* RECORDS SHOWN *
================================
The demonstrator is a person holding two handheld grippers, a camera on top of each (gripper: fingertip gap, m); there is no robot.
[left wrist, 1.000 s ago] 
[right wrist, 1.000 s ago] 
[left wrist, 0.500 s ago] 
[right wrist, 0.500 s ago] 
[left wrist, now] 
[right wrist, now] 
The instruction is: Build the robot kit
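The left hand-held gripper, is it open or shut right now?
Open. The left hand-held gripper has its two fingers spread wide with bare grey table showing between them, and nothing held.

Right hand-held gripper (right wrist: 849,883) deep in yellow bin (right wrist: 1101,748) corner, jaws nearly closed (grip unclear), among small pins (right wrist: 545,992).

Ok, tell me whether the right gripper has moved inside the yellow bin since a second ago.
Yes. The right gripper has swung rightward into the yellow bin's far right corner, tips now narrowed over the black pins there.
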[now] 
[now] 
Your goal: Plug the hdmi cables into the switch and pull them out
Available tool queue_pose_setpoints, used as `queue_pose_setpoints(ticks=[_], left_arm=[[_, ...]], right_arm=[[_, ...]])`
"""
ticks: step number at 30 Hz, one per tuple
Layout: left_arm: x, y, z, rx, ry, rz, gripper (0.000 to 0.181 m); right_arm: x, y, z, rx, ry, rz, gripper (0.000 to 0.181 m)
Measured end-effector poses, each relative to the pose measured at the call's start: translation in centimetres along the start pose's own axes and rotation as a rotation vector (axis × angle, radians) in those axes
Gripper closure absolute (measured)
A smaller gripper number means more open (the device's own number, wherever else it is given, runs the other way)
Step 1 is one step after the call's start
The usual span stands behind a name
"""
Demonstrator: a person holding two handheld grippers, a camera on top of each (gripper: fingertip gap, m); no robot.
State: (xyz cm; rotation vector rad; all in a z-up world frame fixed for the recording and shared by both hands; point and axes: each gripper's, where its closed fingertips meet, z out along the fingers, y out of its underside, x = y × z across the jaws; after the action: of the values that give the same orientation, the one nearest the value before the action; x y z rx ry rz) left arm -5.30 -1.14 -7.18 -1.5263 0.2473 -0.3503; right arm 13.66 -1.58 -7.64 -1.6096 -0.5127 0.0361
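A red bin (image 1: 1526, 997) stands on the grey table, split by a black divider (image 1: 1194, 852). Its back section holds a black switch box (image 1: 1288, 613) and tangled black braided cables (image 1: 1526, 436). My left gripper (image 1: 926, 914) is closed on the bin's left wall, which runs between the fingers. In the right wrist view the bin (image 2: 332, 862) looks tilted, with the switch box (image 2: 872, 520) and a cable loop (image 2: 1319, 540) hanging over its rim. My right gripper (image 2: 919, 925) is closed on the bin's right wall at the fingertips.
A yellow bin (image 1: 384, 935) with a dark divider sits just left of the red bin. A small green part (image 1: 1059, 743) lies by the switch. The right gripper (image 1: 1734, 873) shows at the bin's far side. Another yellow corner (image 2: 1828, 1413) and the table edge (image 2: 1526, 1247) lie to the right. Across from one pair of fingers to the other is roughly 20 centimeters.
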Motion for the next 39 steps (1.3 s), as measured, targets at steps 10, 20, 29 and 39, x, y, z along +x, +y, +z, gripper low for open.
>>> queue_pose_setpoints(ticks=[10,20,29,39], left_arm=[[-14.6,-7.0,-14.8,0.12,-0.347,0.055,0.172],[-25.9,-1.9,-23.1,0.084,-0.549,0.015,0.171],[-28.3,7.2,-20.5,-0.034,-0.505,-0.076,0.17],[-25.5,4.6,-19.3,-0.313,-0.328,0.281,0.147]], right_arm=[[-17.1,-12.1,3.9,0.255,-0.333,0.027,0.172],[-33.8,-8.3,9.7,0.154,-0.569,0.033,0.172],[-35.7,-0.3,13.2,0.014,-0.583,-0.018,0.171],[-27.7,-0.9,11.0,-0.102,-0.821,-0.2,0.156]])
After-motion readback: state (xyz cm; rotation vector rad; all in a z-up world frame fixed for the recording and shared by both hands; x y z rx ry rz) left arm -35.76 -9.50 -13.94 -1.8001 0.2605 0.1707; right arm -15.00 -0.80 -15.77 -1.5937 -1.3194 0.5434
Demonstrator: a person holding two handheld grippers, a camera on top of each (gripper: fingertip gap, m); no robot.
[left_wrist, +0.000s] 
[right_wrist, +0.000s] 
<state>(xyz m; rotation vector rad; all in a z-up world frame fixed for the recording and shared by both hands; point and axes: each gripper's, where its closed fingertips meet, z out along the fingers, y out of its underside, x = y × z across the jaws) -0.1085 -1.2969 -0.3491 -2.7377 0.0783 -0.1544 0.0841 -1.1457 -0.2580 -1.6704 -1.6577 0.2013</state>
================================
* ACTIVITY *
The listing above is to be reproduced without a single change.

* TASK RESPONSE *
The demonstrator is a person holding two handheld grippers, a camera on top of each (gripper: fingertip gap, m); there is no robot.
[left wrist, 1.000 s ago] 
[right wrist, 1.000 s ago] 
[left wrist, 0.500 s ago] 
[right wrist, 0.500 s ago] 
[left wrist, now] 
[right wrist, now] 
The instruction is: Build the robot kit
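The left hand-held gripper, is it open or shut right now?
Open. The left hand-held gripper has its two fingers spread wide with bare grey table showing between them, and nothing held.

Right hand-held gripper (right wrist: 849,883) deep in yellow bin (right wrist: 1101,748) corner, jaws nearly closed (grip unclear), among small pins (right wrist: 545,992).

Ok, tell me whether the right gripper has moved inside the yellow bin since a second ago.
Yes. The right gripper has swung rightward into the yellow bin's far right corner, tips now narrowed over the black pins there.
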[now] 
[now] 
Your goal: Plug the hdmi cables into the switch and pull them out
Available tool queue_pose_setpoints, used as `queue_pose_setpoints(ticks=[_], left_arm=[[_, ...]], right_arm=[[_, ...]])`
"""
ticks: step number at 30 Hz, one per tuple
Layout: left_arm: x, y, z, rx, ry, rz, gripper (0.000 to 0.181 m); right_arm: x, y, z, rx, ry, rz, gripper (0.000 to 0.181 m)
Measured end-effector poses, each relative to the pose measured at the call's start: translation in centimetres along the start pose's own axes and rotation as a rotation vector (axis × angle, radians) in those axes
Gripper closure absolute (measured)
A smaller gripper number means more open (the device's own number, wherever else it is given, runs the other way)
Step 1 is one step after the call's start
The usual span stands behind a name
"""
Demonstrator: a person holding two handheld grippers, a camera on top of each (gripper: fingertip gap, m); no robot.
State: (xyz cm; rotation vector rad; all in a z-up world frame fixed for the recording and shared by both hands; point and axes: each gripper's, where its closed fingertips meet, z out along the fingers, y out of its underside, x = y × z across the jaws; after the action: of the values that give the same orientation, the one nearest the value before the action; x y z rx ry rz) left arm -5.30 -1.14 -7.18 -1.5263 0.2473 -0.3503; right arm 13.66 -1.58 -7.64 -1.6096 -0.5127 0.0361
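A red bin (image 1: 1526, 997) stands on the grey table, split by a black divider (image 1: 1194, 852). Its back section holds a black switch box (image 1: 1288, 613) and tangled black braided cables (image 1: 1526, 436). My left gripper (image 1: 926, 914) is closed on the bin's left wall, which runs between the fingers. In the right wrist view the bin (image 2: 332, 862) looks tilted, with the switch box (image 2: 872, 520) and a cable loop (image 2: 1319, 540) hanging over its rim. My right gripper (image 2: 919, 925) is closed on the bin's right wall at the fingertips.
A yellow bin (image 1: 384, 935) with a dark divider sits just left of the red bin. A small green part (image 1: 1059, 743) lies by the switch. The right gripper (image 1: 1734, 873) shows at the bin's far side. Another yellow corner (image 2: 1828, 1413) and the table edge (image 2: 1526, 1247) lie to the right. Across from one pair of fingers to the other is roughly 20 centimeters.
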Motion for the next 39 steps (1.3 s), as measured, targets at steps 10, 20, 29 and 39, x, y, z along +x, +y, +z, gripper low for open.
>>> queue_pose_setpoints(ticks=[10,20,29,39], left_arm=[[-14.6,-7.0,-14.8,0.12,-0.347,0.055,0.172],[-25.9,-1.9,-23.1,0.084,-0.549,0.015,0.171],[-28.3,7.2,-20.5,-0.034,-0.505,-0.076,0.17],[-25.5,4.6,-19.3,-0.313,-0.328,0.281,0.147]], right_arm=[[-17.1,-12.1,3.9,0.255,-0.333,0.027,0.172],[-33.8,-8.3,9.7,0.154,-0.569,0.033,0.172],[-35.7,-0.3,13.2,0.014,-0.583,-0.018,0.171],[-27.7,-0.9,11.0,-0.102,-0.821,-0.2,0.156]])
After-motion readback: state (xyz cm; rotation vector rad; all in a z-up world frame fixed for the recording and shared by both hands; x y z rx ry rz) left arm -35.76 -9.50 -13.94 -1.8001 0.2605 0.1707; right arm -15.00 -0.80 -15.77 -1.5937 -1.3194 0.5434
Demonstrator: a person holding two handheld grippers, a camera on top of each (gripper: fingertip gap, m); no robot.
[left_wrist, +0.000s] 
[right_wrist, +0.000s] 
<state>(xyz m; rotation vector rad; all in a z-up world frame fixed for the recording and shared by both hands; point and axes: each gripper's, where its closed fingertips meet, z out along the fingers, y out of its underside, x = y × z across the jaws) -0.1085 -1.2969 -0.3491 -2.7377 0.0783 -0.1544 0.0841 -1.1457 -0.2580 -1.6704 -1.6577 0.2013</state>

The answer given is complete as it stands.